The reception was 30 miles from the church (30 miles in the away from home direction) at the local Elk's Lodge so my wife decided to pump while I drove. While I drove my parents called no less than three times to make sure we were still behind them. Love that too. Between the ceremony debrief, the pump management and the phone ringing we were ready to get out of the car for the reception. Apparently my wife was a little TOO ready.
This became obvious when we walked into the reception, greeted the bride and groom with hugs and were met with frank shock. Somehow my totally together wife walked into the Elk's lodge with her shirt unbuttoned to the waist. Because of her coat, no one had noticed on the walk in, but once inside it was pretty hard to miss. She recovered pretty quickly, but man that was a surprise.
The rest of the reception was pretty tame by comparison, but I never did get comfortable with the huge looming elks mounted in every room. Kind of a strange setting for a celebration if you ask me, but nobody did. Keeping in step with the Deep South-ness of the whole thing, there was tons of food, lots of liquor and Budweiser and more discussion of hunting season than seemed reasonable for a wedding reception. The minister sat at the table next to ours and I kept wanting to ask if his frequent references to "Christian" marriage throughout the ceremony was a new qualifier added in since the gays have been trying so hard to get into the game or if it's always been that way. I honestly wanted to know this, but I couldn't think of a way to ask.

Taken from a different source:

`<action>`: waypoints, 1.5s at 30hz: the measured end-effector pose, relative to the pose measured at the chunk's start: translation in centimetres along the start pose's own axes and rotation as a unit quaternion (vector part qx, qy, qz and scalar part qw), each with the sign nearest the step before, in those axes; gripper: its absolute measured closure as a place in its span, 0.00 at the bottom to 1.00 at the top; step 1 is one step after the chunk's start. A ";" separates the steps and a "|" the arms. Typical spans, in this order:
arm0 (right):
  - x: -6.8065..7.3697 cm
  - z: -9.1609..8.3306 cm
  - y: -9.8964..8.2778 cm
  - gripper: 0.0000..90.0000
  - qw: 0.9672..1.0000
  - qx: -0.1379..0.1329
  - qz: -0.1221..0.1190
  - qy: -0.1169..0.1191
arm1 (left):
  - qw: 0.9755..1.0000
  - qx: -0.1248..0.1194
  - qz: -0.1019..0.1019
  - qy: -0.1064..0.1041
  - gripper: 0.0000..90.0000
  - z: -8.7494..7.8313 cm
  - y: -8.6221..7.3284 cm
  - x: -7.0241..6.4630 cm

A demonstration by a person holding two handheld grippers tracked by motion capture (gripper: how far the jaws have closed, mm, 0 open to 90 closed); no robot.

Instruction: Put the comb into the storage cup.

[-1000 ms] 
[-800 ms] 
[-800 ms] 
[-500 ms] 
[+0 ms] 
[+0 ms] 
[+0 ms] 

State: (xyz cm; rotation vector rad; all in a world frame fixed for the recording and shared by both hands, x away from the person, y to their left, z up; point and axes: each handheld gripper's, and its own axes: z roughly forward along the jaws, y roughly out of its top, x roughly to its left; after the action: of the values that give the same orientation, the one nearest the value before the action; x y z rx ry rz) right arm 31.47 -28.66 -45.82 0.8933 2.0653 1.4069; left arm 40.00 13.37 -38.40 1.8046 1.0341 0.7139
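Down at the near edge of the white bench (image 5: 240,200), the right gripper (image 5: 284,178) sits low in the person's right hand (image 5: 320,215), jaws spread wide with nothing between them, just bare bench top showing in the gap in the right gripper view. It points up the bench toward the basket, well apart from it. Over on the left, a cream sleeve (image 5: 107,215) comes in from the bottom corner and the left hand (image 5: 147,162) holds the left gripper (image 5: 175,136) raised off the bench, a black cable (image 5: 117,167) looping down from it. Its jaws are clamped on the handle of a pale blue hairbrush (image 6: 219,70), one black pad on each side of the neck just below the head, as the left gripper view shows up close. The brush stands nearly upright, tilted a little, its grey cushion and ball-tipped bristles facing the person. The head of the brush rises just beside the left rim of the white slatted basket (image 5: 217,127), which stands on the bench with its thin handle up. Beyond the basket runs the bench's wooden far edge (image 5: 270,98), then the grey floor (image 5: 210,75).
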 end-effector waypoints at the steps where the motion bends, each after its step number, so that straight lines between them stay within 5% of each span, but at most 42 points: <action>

Although I had arrived at the reception with my own Glad-ware (when in Rome, right?) for one very specific reason, we didn't make it to the cake cutting. My wife's mother loves wedding cake and we thought it would be fun to bring some back to her, but the clock was ticking and we had to get back on the road.
The trip home was relatively uneventful. The final surprise nudity moment of the night came in a gas station where we were once again changing clothes and due to my considerable public bathroom phobia, I had suggested that we change in the open space so that we could avoid the "jammed up with a toilet in a tiny stall" clothes changing experience. I knew it was a risk, but it was late and I didn't really care. I also thought we had gotten pretty good at changing clothes quickly. I'm sure you've guessed that we weren't quite fast enough and we managed to surprise some poor soul in the middle of nowhere Mississippi who just needed to use the bathroom and who ultimately decided that it just wasn't worth it.

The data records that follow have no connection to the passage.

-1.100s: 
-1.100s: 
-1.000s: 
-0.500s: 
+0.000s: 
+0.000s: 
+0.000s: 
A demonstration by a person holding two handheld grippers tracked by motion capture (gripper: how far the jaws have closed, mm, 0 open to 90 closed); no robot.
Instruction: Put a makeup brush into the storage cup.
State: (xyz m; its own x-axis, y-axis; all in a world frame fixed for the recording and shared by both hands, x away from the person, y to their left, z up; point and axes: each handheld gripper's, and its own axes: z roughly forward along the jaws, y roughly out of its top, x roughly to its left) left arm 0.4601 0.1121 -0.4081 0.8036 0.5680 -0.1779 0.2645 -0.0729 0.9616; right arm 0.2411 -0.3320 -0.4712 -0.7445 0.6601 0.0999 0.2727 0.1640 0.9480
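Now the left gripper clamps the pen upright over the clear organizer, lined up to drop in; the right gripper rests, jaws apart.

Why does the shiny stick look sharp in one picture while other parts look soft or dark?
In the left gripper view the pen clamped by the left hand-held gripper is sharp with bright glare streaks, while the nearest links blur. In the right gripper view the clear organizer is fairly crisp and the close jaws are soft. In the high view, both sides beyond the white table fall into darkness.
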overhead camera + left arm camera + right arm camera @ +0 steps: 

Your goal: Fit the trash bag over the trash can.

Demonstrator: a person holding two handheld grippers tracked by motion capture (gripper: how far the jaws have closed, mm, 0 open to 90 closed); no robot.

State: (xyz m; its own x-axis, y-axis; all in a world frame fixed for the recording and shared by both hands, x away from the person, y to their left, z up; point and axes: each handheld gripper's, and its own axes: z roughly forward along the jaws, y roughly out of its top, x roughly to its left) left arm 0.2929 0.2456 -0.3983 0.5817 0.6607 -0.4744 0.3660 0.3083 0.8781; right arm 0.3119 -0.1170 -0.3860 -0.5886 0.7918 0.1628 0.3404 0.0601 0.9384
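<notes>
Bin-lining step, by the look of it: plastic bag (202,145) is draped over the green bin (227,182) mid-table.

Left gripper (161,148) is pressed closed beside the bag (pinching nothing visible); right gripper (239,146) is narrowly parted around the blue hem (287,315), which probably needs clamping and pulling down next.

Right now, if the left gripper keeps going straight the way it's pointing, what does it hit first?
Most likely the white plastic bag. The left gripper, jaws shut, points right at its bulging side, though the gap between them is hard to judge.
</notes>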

Six hours, two cups of coffee, one Diet Mountain Dew and lots of music later, we were home. Yogi had just finished his bottle.
4 comments:
That is too funny...if it wasn't so awful-sounding. Nothing like nearly killing yourself to get to a wedding where they essentially tell you that Jesus hates you and your disgusting lifestyle!!
Sounds like maybe that invitation belonged in the recycling after all....but at least you have a very funny story to share about wedding horrors!

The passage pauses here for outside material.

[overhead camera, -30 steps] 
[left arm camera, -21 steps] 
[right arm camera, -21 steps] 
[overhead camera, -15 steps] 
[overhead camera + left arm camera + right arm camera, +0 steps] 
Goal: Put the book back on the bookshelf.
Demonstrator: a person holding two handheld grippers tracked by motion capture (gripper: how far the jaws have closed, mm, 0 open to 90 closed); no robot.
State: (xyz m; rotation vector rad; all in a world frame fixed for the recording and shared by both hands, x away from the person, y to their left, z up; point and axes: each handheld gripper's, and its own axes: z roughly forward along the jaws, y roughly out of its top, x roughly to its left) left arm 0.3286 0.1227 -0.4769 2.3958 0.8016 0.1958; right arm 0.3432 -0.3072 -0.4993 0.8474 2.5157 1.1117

You are the best cousin on the planet! I'm sure the bride really appreciates you making the time to be there. And, I'm sorry to say, I belly laughed MANY times while reading this. Especially with your wife's nudity (honestly, I'm SHOCKED that SHE would forget such a thing!) Oh, and that blowhard of a minister needs to get.a.life.
This. Story. Rules.
Thank you. Having a bad day and REALLY appreciate the laugh -- with you, of course.
Just so you know I'm in earnest, I will tell you that I once mooned an entire Amtrak train full of people (who DEFINTELY noticed, no doubt about their reaction) by forgetting that, when using the toilet in the sleeper compartment *while the train is in the station*, it's a good idea to pull the curtains shut.
So funny...now that you can look back on it of course!